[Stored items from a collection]
Content starts

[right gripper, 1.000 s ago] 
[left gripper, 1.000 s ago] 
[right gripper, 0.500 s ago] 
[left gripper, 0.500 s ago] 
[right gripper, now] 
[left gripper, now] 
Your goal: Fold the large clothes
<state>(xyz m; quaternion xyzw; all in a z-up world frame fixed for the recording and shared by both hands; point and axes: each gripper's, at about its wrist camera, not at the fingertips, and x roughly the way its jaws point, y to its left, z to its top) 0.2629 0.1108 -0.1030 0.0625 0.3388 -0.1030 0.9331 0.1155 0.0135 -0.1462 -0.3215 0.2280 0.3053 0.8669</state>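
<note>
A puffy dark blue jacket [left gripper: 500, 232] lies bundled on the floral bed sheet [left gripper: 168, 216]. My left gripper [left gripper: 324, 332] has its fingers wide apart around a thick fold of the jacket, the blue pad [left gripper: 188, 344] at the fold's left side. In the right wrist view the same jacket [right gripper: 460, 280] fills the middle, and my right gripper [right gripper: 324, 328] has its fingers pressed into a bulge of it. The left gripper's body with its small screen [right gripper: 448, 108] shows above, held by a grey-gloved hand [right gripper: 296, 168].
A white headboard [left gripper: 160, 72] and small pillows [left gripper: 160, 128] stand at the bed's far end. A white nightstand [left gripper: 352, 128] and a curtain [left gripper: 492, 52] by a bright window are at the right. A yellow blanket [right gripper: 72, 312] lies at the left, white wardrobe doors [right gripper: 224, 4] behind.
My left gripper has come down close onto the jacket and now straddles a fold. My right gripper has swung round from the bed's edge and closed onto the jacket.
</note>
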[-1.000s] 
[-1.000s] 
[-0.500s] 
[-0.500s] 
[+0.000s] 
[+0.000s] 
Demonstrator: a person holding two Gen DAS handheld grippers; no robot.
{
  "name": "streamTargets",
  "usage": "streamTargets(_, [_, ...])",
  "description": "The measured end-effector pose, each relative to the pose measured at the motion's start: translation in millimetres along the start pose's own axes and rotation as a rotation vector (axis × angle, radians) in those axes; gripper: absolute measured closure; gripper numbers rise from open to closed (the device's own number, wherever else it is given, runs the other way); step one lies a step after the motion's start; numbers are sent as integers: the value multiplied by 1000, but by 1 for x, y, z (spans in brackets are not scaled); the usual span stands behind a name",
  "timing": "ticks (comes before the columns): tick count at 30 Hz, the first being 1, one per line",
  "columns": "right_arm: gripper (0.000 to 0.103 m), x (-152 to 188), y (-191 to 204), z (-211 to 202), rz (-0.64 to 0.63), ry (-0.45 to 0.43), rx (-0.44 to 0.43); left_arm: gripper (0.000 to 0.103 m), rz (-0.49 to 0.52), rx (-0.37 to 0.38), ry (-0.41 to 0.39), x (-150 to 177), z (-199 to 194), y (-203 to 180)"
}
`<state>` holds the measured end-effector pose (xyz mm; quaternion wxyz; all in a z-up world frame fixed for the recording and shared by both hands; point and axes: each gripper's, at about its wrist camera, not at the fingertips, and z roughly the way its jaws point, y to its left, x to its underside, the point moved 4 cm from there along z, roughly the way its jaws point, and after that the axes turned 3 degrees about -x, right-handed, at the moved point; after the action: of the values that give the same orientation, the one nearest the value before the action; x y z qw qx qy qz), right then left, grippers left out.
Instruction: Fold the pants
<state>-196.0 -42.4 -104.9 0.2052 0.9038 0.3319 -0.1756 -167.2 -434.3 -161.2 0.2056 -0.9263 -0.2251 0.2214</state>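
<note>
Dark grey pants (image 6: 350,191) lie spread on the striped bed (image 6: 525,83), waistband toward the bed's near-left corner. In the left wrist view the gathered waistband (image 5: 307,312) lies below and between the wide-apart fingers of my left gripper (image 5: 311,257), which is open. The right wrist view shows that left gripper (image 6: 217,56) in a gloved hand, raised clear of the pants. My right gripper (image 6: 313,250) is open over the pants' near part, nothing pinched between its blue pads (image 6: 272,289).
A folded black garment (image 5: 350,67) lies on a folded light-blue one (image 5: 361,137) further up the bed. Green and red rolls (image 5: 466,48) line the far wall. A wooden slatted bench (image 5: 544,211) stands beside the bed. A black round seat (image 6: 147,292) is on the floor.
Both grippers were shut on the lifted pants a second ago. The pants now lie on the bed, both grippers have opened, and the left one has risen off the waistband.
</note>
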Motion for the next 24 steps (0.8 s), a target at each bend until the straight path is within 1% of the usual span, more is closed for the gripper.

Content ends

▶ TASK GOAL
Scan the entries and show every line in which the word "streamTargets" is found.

▶ RESULT OF THE TASK
  "name": "streamTargets",
  "usage": "streamTargets(_, [_, ...])",

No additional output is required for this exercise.